There are "multi" paths a designer can take to get the needed performance.

As embedded applications have proliferated, increasing performance demands have outstripped the ability of conventional single processors to provide effective solutions. The high clock speeds needed to achieve the necessary performance require increasingly expensive semiconductor process technologies, precision board layout and manufacturing, and sophisticated heat removal to handle the increased power demands of such devices. Embedded designers have turned, instead, to multiprocessors, either combining several conventional processors or augmenting a processor with an application-specific coprocessor or a DSP.

The core-based design approach has fueled this movement to multiprocessor designs. The use of cores has simplified the creation of custom ASICs as well as application-specific standard products (ASSPs) that integrate combinations of processors, coprocessors, and DSPs into one device, and such products have proliferated. At the same time, programmable logic has adopted the core-based approach, offering development teams substantial libraries of soft-core processors and other sophisticated functions for rapid development of integrated multiprocessor designs. The diversity of choice has given developers a range of cost and performance options for system development.

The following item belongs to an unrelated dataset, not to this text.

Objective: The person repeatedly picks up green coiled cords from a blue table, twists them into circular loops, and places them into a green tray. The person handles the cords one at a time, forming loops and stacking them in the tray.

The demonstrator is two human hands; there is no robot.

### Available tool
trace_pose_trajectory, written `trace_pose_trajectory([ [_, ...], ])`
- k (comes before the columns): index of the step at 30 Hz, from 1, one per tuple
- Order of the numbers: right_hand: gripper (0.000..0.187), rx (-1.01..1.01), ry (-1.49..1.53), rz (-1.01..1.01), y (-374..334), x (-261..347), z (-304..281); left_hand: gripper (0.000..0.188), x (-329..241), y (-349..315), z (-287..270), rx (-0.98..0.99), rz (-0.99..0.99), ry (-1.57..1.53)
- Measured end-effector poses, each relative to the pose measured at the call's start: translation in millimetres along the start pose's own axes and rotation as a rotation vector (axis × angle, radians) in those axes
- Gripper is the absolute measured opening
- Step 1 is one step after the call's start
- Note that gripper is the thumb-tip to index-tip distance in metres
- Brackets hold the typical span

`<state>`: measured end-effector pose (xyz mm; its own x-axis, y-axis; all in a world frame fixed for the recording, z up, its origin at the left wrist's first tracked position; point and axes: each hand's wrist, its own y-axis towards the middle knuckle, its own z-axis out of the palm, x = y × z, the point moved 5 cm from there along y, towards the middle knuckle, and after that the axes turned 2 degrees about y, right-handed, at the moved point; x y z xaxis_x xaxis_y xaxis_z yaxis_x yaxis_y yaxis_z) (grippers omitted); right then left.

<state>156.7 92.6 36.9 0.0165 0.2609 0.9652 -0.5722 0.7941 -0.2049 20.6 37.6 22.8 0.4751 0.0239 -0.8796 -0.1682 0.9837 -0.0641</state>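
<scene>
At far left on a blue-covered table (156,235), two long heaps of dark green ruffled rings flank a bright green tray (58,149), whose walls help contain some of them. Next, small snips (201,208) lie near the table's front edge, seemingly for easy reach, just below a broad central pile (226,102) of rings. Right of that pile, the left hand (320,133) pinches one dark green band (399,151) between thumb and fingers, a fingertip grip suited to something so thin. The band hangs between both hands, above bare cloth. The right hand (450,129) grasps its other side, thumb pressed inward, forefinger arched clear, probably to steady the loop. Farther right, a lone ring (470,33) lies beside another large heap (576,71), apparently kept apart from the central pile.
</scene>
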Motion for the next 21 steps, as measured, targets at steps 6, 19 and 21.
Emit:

Multiprocessor design for embedded systems, whether implemented in discrete devices or as a multicore approach, uses many architectures. Perhaps surprisingly, the original approach of symmetric multiprocessing (SMP), where a collection of identical processors uses sophisticated software partitioning and scheduling to address various software tasks, hasn't been widely used in embedded systems. SMP proved useful in desktop computing and workstation applications where the system must be prepared to handle a wide range of applications software. Embedded systems, however, have much tighter constraints, such as power, cost, and size, to which SMP is generally unsuitable. Embedded systems are better served by other architectures.